(Stored data)

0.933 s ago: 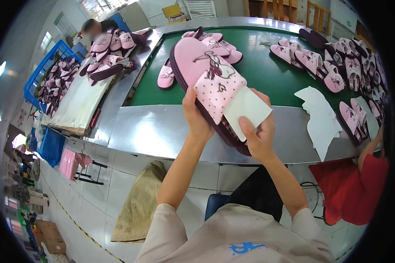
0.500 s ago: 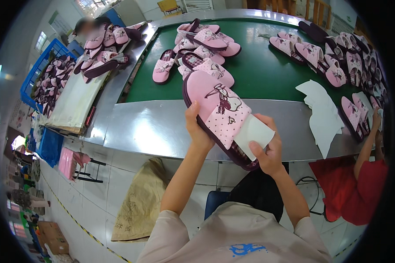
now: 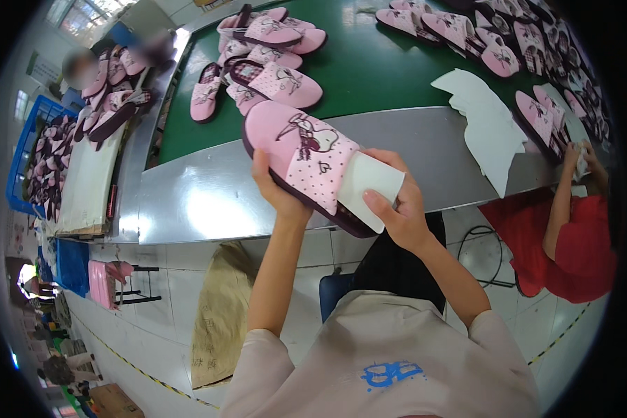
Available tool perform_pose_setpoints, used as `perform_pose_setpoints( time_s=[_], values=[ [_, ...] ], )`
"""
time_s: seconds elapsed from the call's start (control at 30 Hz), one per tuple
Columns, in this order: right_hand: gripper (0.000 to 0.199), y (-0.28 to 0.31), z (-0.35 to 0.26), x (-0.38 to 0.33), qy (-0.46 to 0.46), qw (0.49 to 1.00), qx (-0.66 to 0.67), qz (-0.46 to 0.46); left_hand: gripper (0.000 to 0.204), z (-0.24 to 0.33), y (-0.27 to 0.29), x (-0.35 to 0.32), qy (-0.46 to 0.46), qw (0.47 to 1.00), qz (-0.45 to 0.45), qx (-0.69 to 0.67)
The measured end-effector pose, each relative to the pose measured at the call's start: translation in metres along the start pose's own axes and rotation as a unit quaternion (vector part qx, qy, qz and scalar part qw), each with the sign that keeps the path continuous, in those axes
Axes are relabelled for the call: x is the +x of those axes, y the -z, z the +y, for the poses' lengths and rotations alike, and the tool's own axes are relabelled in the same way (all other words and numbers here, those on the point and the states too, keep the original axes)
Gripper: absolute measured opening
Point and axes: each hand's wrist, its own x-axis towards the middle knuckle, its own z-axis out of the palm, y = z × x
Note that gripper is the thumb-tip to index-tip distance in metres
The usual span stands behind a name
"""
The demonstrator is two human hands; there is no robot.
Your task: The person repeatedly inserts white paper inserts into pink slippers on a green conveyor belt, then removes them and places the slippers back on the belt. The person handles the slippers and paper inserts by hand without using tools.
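- Head view: the slipper [image 3: 310,153] is held above the near edge of the tabletop [image 3: 435,157], toe toward the tabletop's far left; a white card [image 3: 368,182] sticks out of its opening.
- The left hand [image 3: 282,191] is curled round the slipper's side, thumb against its edge.
- The right hand [image 3: 402,209] pinches the card, thumb on top, other fingers partly hidden.
- Likely trouble: the card could crease or skew if the right thumb presses unevenly; a loose left hold could drop the slipper past the tabletop's near edge.
- Against the earlier frame, the slipper lies more crosswise to the tabletop, which sits further up and left in view; both holds look unchanged.
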Motion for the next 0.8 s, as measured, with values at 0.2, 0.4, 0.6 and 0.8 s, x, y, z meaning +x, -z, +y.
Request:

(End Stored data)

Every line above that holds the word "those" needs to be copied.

The measured end-effector pose, each relative to the pose measured at the call's start: translation in metres along the start pose's own axes and rotation as a unit quaternion (vector part qx, qy, qz and scalar part qw), each with the sign that keeps the path continuous, in those axes
Axes are relabelled for the call: x is the +x of those axes, y the -z, z the +y, for the poses' lengths and rotations alike, and the tool's own axes are relabelled in the same way (all other words and numbers here, those on the point and the states too, keep the original axes)

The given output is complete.